• Common ground on the tax exclusion for health insurance?

    The release last month of the blueprint for a Republican alternative to the ACA has brought renewed—and welcome—attention to the tax exclusion for employer-sponsored health coverage. On that point (and others), the blueprint hints at some common ground between Republicans and Democrats. Once the midterm elections have passed, it may even suggest an opportunity for compromise.

    Because employees pay taxes on their wages but not on their health benefits, the tax exclusion gives workers incentives to accept lower wages and more health coverage than they would in the absence of the exclusion. The result is excess spending on health care. This is not especially controversial: as the Republican blueprint explains, “economists across the political spectrum largely agree that the current distortion in the tax code helps to artificially inflate the growth in health care costs.”

    Reducing that distortion is what the ACA’s “Cadillac tax” is all about. The Cadillac tax imposes a 40% excise tax on the costs of employer-sponsored coverage that exceed a threshold amount, effectively capping the exclusion at that threshold.
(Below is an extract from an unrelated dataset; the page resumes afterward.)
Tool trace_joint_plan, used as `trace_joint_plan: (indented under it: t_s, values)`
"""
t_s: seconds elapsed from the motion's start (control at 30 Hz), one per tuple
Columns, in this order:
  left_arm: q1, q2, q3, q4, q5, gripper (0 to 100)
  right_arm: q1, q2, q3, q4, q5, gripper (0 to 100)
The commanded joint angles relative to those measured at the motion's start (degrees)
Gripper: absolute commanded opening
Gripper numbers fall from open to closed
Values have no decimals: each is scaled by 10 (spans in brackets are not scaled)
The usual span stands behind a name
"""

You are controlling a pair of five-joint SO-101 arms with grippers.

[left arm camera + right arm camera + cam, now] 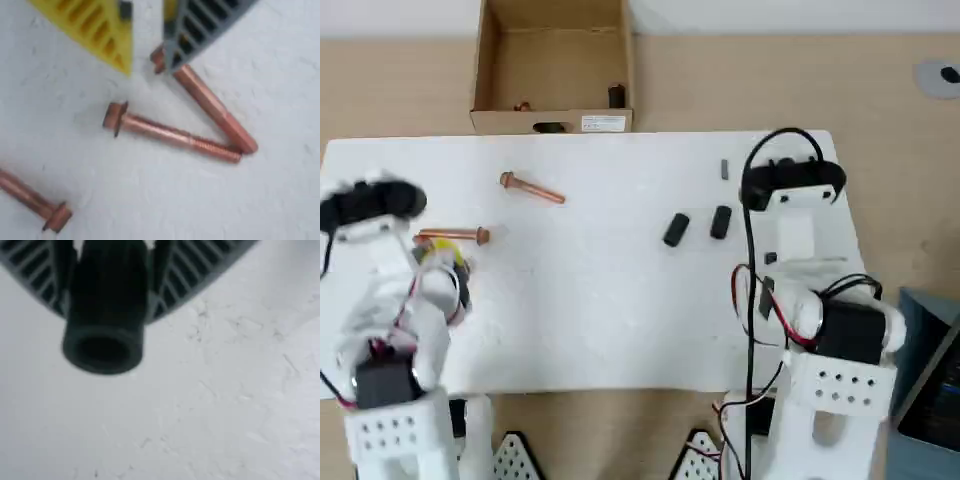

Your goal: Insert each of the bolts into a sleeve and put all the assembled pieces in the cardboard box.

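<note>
The high view looks straight down over the counter (pixel 890 110), with the box (pixel 485 60) at the far edge and the left arm (pixel 390 330) and right arm (pixel 820 320) at the near edge. The left wrist view looks past the left gripper (pixel 148 65) onto the white sheet (pixel 280 60) from close by. Its bolts (pixel 170 132) lie beside that arm in the high view. The right wrist view sits closer still, facing the open end of the sleeve (pixel 102 347) in the right gripper (pixel 107 310) — same sheet beneath.

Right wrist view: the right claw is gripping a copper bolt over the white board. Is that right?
Not quite. The right claw is gripping a black sleeve, not a copper bolt, over the white board. The right wrist view shows it, with the sleeve's open end facing the camera.
</note>
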Motion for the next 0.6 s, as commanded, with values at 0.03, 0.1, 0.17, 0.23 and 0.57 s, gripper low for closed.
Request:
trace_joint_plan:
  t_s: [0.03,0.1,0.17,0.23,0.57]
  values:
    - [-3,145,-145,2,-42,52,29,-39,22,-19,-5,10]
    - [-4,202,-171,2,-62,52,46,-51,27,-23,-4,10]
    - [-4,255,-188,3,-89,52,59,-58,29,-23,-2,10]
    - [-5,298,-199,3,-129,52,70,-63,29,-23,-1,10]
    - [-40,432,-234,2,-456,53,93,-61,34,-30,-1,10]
When the tax goes into effect in 2018, the threshold will be $10,200 for individual coverage and $27,500 for family coverage. The threshold will increase over time, but, after 2020, only with the rate of inflation, not with increases in medical inflation, which have historically been considerably higher.

    Although relatively few plans will approach the threshold at first, linking the threshold to overall inflation means that, over time, more and more plans will brush up against it. Eroding the tax exclusion for high-cost plans increases the pressure on employers and insurers to keep health spending in check.

    The Republican blueprint pursues the same goal, only much more aggressively: it would cap the exclusion at 65% of the costs of an average plan. That’s a Cadillac tax on steroids. According to one analysis of the plan, the blueprint would cap the exclusion at about $5,400 for individual coverage and $11,250 for family coverage—significantly less than the $10,200 and $27,500 figures for the Cadillac tax. (Although the authors of the blueprint have since retreated from those low thresholds, they still endorse capping the exclusion.)

    But here’s the trick. Neither the Cadillac tax nor the Republican blueprint addresses another big problem with the tax exclusion for employer-sponsored benefits. As it stands, the exclusion is worth more to individuals in higher tax brackets than those in lower tax brackets. That means the exclusion disproportionately benefits the wealthy.

    Capping the exclusion based on the costs of an employee’s health plan would make the exclusion somewhat less regressive—high earners tend to have expensive health plans. But not all workers with expensive health plans have high incomes. Unions in particular worry that the Cadillac tax may harm their members. Many unions, especially those representing public employees, have negotiated generous benefits packages for their members. Because of the Cadillac tax, unions are coming under tremendous pressure to accept cuts to those benefits.

    This discontent from some of the Democrats’ most ardent supporters presents an opportunity. What about tax reform that both reduces economic distortion and is more progressive? The exclusion, for example, could be replaced with a tax credit for employer-sponsored insurance—a fixed amount that each taxpayer could subtract from her overall tax liability. Less radically (and probably less effectively), the tax exclusion, instead of being capped at a set amount of a health plan’s cost, could phase out with income.

    Either reform would encourage employers and insurers to cut their spending on health care, whether by pressing for systemic changes, negotiating lower prices, or shifting costs to consumers. Unions won’t be thrilled about that, but the changes could be delayed for unions in current contracts until they renegotiate against the backdrop of the new tax rules. In any event, tax reform that limits an unhealthy market distortion should make Republicans (and some Democrats) happy.

    At the same time, a reformed exclusion would assure that the federal government devotes its forgone tax revenue to those who need it the most—not to those in the highest tax brackets. Improving the fairness of the tax treatment of health insurance, and easing union members’ tax burdens, should make Democrats (and some Republicans) happy.

    So maybe there’s room for a deal. I don’t want to be Pollyannaish about this: the politics of health care in general, and the tax exclusion in particular, are miserable. But if the ACA does stick, as seems increasingly likely, both parties should be on the lookout for policies that could attract bipartisan support. Reforming the tax exclusion could—perhaps—be one such policy.